The s/t debut from Oregon's Dysperium is one of those albums that I can play the 'marry, screw or kill' game with, because it incorporates such an array of varied components with regards to song quality. The glistening acoustics which pervade a large percent of the albums near 50 minute length are beautiful, crisp and completely capable of drawing a listener into a world of autumn reverie, gentle tides and crystalline, prophetic skies. The vocals are quite lustrous, delivered with painful grunts via the 'other' James Brown; this one a metal musician and not at all a soul dancer. When clean, they also feel fluid, especially above the folksy gleam of the guitars. On the other hand, this heavy/doom guitar riffs on the album are entirely too boring, samey sounding compositions that have been played a great many times and were not really interesting even when they appeared the first time. The chords move in predictable patterns that nullify the atmosphere and drag down what might have otherwise been a tranquil escape to an amateur affront.

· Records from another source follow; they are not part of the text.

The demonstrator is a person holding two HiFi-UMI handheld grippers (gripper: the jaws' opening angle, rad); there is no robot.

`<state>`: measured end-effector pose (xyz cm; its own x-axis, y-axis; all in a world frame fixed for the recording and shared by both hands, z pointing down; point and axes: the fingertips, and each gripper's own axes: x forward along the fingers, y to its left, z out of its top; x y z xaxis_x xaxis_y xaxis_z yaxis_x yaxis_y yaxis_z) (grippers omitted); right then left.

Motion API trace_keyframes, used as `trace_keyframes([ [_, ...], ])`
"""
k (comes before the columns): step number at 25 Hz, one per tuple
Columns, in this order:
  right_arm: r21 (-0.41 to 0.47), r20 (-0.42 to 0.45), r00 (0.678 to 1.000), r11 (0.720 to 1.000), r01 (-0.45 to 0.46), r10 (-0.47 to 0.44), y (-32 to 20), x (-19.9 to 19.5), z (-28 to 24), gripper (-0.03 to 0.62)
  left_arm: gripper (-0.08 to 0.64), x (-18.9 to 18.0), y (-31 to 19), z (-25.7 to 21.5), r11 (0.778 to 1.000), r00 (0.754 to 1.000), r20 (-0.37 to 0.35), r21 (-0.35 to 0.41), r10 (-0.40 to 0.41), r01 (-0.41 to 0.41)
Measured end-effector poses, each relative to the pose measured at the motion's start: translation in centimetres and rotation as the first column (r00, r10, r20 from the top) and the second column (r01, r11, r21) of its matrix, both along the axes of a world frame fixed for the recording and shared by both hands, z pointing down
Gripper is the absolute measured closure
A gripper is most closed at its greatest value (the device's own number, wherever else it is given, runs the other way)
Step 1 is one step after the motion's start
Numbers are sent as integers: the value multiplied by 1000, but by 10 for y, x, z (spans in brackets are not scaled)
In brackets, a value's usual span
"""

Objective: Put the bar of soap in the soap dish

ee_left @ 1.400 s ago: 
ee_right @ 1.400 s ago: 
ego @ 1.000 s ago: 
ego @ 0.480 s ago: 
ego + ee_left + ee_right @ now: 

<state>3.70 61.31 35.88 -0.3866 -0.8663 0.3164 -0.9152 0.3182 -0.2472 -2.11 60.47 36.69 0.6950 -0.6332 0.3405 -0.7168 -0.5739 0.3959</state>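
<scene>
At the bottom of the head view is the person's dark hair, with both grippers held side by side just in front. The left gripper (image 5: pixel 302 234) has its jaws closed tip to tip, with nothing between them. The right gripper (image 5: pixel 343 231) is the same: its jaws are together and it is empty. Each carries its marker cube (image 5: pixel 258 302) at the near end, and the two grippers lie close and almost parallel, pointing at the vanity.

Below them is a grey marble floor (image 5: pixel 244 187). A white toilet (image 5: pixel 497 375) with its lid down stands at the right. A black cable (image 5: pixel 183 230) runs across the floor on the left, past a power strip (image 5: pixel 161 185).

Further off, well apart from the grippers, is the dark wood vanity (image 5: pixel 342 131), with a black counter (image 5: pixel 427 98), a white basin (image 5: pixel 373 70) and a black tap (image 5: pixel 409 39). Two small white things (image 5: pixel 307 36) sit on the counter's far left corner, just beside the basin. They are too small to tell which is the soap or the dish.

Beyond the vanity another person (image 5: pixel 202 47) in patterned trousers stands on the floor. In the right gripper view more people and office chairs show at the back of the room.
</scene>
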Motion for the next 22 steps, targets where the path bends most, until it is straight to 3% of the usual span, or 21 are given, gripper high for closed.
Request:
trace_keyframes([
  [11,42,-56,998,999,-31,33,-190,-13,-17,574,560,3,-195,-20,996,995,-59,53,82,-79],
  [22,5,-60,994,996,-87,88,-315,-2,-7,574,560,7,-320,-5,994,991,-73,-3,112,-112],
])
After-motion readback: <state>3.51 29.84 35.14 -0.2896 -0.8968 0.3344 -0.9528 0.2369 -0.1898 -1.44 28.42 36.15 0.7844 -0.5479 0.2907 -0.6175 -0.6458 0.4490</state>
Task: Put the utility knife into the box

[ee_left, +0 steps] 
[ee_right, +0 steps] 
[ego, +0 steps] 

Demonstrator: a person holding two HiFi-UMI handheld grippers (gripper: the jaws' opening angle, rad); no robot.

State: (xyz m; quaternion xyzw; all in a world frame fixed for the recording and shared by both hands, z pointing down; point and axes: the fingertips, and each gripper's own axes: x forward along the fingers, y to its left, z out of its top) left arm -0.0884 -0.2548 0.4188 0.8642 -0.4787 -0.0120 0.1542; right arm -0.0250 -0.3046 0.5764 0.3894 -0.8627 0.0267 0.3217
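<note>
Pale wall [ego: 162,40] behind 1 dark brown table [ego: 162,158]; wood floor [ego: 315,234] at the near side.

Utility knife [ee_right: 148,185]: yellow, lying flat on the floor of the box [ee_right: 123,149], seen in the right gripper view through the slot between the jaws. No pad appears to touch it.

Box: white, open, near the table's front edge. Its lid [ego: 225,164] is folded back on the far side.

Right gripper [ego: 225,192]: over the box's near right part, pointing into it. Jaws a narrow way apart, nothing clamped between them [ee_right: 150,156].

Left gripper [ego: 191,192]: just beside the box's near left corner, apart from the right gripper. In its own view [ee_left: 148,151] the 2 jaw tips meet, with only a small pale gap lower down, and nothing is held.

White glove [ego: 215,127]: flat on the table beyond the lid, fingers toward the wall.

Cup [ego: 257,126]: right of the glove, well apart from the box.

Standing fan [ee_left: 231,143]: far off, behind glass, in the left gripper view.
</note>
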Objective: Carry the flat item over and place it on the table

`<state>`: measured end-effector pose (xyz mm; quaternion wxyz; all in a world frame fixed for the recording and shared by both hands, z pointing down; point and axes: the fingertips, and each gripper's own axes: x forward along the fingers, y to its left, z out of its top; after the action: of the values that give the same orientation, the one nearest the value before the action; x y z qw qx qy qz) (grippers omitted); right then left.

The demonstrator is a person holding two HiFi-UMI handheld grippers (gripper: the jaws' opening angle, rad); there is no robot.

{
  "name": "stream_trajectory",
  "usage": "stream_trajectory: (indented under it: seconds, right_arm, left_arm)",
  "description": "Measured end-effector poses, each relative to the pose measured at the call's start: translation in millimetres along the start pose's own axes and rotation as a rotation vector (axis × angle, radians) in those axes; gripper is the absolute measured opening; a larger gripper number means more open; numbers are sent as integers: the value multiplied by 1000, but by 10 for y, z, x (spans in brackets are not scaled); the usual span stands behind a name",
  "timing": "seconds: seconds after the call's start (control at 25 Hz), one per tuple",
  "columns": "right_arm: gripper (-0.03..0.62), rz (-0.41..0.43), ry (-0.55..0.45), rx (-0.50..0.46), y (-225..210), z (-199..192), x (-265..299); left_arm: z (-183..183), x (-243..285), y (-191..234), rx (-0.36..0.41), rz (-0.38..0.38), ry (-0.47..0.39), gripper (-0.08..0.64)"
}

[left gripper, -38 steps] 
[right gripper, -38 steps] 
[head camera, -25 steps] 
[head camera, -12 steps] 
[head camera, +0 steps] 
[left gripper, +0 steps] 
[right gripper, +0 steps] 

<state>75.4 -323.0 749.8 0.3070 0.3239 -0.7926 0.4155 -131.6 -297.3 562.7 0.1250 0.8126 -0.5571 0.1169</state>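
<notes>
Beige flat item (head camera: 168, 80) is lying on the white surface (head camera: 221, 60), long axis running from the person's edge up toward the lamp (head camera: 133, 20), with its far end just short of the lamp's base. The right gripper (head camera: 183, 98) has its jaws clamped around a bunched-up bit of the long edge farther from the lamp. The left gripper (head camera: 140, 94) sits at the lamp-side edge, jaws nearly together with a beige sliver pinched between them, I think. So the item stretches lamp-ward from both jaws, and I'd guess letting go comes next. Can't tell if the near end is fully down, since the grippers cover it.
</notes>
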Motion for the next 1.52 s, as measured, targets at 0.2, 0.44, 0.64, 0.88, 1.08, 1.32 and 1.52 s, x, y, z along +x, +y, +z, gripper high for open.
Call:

The album is laid out in a sequence of 9 tracks, each of which is annotated with a Roman numeral in place of a song title. This is a rather annoying cliche by this date, in particular in the realm of black or doom metal where it has been done before, but assuming Dysperium itself is the s/t concept and this is to make a statement, drawing the listeners into this single procession rather than individual tracks of note, with individual identities. In a way, this actually bears the risk of crippling the listener's attention span before he spins one note of the album, since you might feel as if you're missing out on something by not listening in its entirety. Lyrically, the album follows a pattern of coherent, nihilistic imagery. Many of the individual lines do seem as if they had been snagged out of some random generator, but exclamations to 'Adorn embittered cloth' or 'the antithesis to martyrdom' do sometimes develop a ring to them.
Unfortunately, such overarching conceptual bleakness is lost upon Dysperium, because the music itself does not sound all that maddening or depressive. The clean guitars, synth tones and vocals are often as beautiful as a cool day in September, and they do little else but evoke majestic landscapes in the mind, where mountains and woodlands carry on through the season. This is more glorious than sad, even if some of that majesty conjures an occasional woe for history, but even in its best tracks like "I" and the slow, flowing river "VI", the guitar riffs are so plodding and common in their mute foundations that the areas in which the band excels are dampened in effect. Seriously, if you took track "VI" and just abandoned the electric guitars completely, you would have a mesmerizing panorama of wonder in which to lose oneself.
Not every song suffers completely from the riffing. The chunk and chugging of "V" enables a little mystique. The percussion and vocal slather of "IV" will turn your attention away from the adequate melodies, but they're not bad here. The bass playing is quite nice throughout, providing sluggish, sparse grooves beyond the majestic openness of the music's inner eye. All of the non-metal' tracks like the "Intro", "Outro" and "Interlude" are quite well done, folkish vistas like a Viking alternative to Dead Can Dance, and likewise the many points in the vocal tracks, where the chords drop out are quite nice. It's just the generic chugging and folk melodies that soil the experience for me, but that's a considerable amount of the time.
Both of the members, John Marshall and James Brown were once involved in the USBM band Typhus, which was less than memorable, so Dysperium must be a nice release. The style they explore here has a lot more potential for success, since a great number of metal fans enjoy the spacious sounds of glory and history. The various vocal elements work well. But there will be some changes necessary to really excel here. The music could be quite a lot heavier to match the lyrics, though I understand most folks don't give a hoot about lyrics (their loss). But in general, I just feel that stronger composition of the guitars would lend credence to the valleys and summits of sound the band might one day reign upon. I'd rather fuse with the whole package than just the sinkholes where the metal riffing did not dare to tread.